[cdt-l] Stoves, shoes and layers

Doug Graybeal doug at graybealarchitects.com
Tue May 15 19:44:23 CDT 2007


Thank you for your input.  My wife and I thru hiked the Colorado Trail in 
2000 and had a great time. We are avid outdoors hikers and backpackers and 
are just learning about lighter weight gear and the new technologies, hence 
the questions.  This is a great form ask question and to learn the truth 
about products from users. We are doing a two week shake down hike this 
September in the San Juan's to test out new lightweight gear for next year.

Thank you again, your input is appreciated.

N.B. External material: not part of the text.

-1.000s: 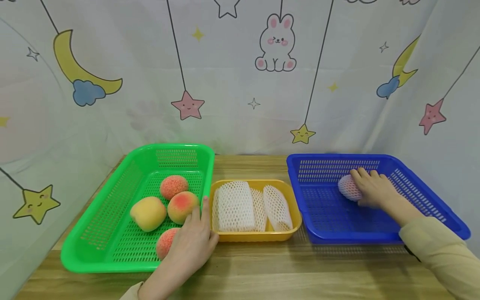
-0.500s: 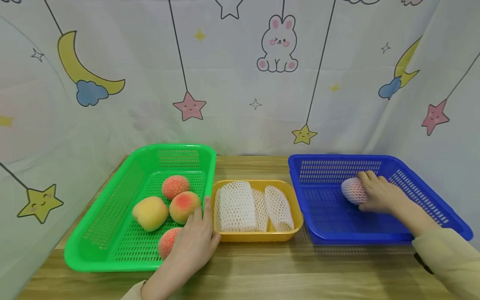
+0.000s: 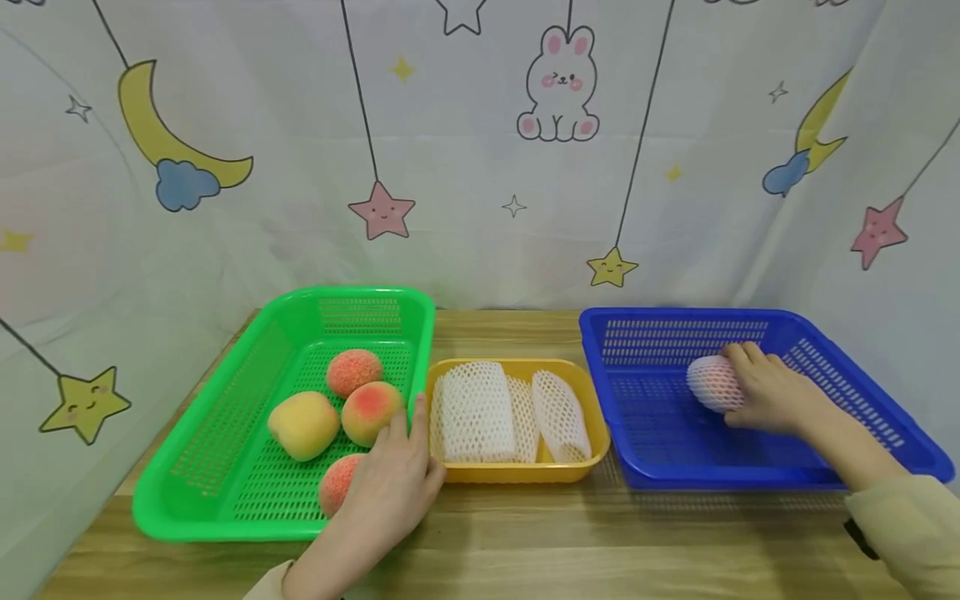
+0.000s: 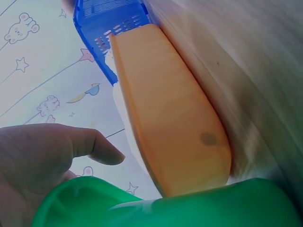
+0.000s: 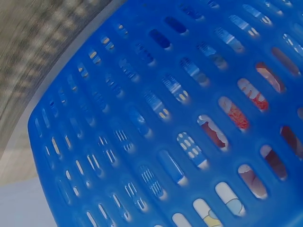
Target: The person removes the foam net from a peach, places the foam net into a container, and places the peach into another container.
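My right hand (image 3: pixel 776 396) holds the right end of a pinkish-red fruit (image 3: pixel 708 383) inside the blue basket (image 3: pixel 720 473). A white foam net covers this fruit. Through the basket's slots in the right wrist view, parts of the red fruit (image 5: pixel 234 113) show. At the green basket (image 3: pixel 232 532), my left hand (image 3: pixel 393 475) rests over the right rim, its index finger lying along it and its thumb outside. A red-blushed peach (image 3: pixel 371 412) lies by those fingers. A rough red fruit (image 3: pixel 339 483) is partly hidden behind the hand.
A yellow peach (image 3: pixel 303 425) and another rough red fruit (image 3: pixel 355 372) lie in the green basket. Between the two large baskets stands a yellow tray (image 3: pixel 517 473) with several white foam nets (image 3: pixel 477 412). A patterned curtain (image 3: pixel 465 167) hangs behind the wooden table (image 3: pixel 525 533).
Compared with a second ago, my right hand has shifted right and uncovers more of the net-wrapped fruit, which has moved slightly right. My left hand stays on the green rim.
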### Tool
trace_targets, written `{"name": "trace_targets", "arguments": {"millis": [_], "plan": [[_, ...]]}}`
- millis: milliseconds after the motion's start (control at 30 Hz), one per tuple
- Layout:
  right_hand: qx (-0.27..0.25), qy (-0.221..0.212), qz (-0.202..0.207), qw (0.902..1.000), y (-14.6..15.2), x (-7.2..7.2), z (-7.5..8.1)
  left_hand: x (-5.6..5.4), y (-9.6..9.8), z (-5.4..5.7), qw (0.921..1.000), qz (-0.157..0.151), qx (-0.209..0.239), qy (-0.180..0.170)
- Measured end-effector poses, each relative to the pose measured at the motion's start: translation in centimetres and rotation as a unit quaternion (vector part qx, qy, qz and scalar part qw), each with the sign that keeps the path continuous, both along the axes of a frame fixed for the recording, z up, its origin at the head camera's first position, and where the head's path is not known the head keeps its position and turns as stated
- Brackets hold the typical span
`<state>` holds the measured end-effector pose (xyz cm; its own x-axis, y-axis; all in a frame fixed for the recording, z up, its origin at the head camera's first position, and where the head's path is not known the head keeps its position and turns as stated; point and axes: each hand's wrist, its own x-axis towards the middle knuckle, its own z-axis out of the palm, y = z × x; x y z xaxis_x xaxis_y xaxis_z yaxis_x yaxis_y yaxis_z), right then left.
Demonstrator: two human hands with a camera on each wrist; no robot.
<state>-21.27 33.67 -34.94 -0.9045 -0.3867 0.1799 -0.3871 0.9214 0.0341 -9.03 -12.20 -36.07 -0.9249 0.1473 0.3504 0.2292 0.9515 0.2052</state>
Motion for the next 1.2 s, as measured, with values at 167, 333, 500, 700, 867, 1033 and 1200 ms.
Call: {"name": "trace_targets", "arguments": {"millis": [167, 333, 500, 700, 867, 1033, 1200], "plan": [[-0.002, 0.007, 0.005, 1.0000, 0.0, 0.3, -0.1, 0.3, 0.0, 0.4, 1.0000, -0.004, -0.001, 0.003], [-0.006, 0.010, 0.009, 0.9999, -0.1, 0.7, -0.1, 0.6, 0.1, 0.7, 0.9999, -0.007, -0.005, 0.012], [-0.004, -0.005, 0.006, 1.0000, -0.3, 1.2, -0.1, 0.8, 0.2, 1.0, 0.9998, -0.008, -0.008, 0.014], [-0.009, -0.003, 0.009, 0.9999, -0.8, 1.8, 0.2, 1.2, 0.3, 1.4, 0.9993, -0.014, -0.011, 0.032], [-0.020, 0.012, 0.018, 0.9996, -1.3, 2.4, 0.7, 1.5, 0.3, 1.7, 0.9989, -0.019, -0.005, 0.043], [-0.048, 0.030, 0.031, 0.9979, -1.6, 2.9, 1.3, 1.6, 0.3, 1.9, 0.9991, -0.017, -0.001, 0.040], [-0.082, 0.043, 0.033, 0.9951, -2.0, 3.4, 1.6, 1.5, 0.3, 2.1, 0.9980, -0.018, -0.001, 0.061]]}}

----- Original Message ----- 
From: "Paul Magnanti" <pmags at yahoo.com>
To: "CDT MailingList" <cdt-l at backcountry.net>
Sent: Tuesday, May 15, 2007 11:52 AM
Subject: [cdt-l] Stoves, shoes and layers

> Hi Doug!
> Attempting the CDT is quite the undertaking. Depending upon how much 
> experience you have, you and Peggy may want to do a "shakedown hike" to 
> get used to gear, clothing
> and other items. Learning the ropes of long distance hiking before you go 
> on a multi-month journey (and the basics about gear) would be very 
> useful...esp for the CDT.  The thrust of your questions lead me to believe 
> that you and Peggy may not have much experience with thru-hiking. If that 
> is not the case, I apologize and you can just skip to the last paragraphs. 
> :-)
> I took the liberty of going to your company's business site and it looks 
> like you are based in Colorado. A thru-hike on the ~500 mile Colorado 
> Trail would be an AWESOME way to get used to thru-hiking, esp. for the 
> CDT. While the navigation challenges are quite a bit easier, you will get 
> some hands-on experience that you and Peggy may or may not need.  If you 
> can't do the whole trail this year, (about 5 weeks for the average 
> person), you may want to consider a 2 week jaunt.
> The CDT is *not* a beginners trail. You can do it as a first 
> thru-hike...it just may not be all you expected. :)
> Onward to the questions:
> STOVES: There is no one good stove. Esbit? Alcohol? Canister? White gas? 
> THey all have advantages and disadvantages depending upon your needs.
> Check out Zenstoves.net   I also wrote a blurb on my website about stoves:
> http://www.pmags.com/joomla/index.php?option=com_content&task=view&id=58&Itemid=33
> There is much input for other people and should give an overview of that 
> is pretty balanced.
> SHOES: I've heard mix reviews of the GoLite shoes (made by Timberland IIRC 
> with the GoLite branding on them).  Many thru-hikers find a trail runner 
> to be quite adequate. Montrail Hardrocks are favored by many. If your pack 
> is a bit heavier, you may want to use lightweight hiking boots.  I think 
> many thru-hikers feel that Goretex is a waste of money for boots and rain 
> gear.
> RAINGEAR: Many people love the Marmot Precip for a multi-purpose rain 
> gear. Fairly light and reasonably inexpensive.
> CLOTHING: A popular replacement for fleece are Primaloft type jackets. 
> Warmer, less bulky, wind resistant, lighter. Several companies make them 
> now. Primaloft is the brand name, but there are other names, too (e.g. 
> Thermawrap by Montbell). Basically they synthetic down coats that aren't 
> as puffy.
> Some popular options by several different companies: 
> http://www.nextag.com/primaloft-jacket/search-html
> Good luck with whatever choices you make! Most of all? Have fun!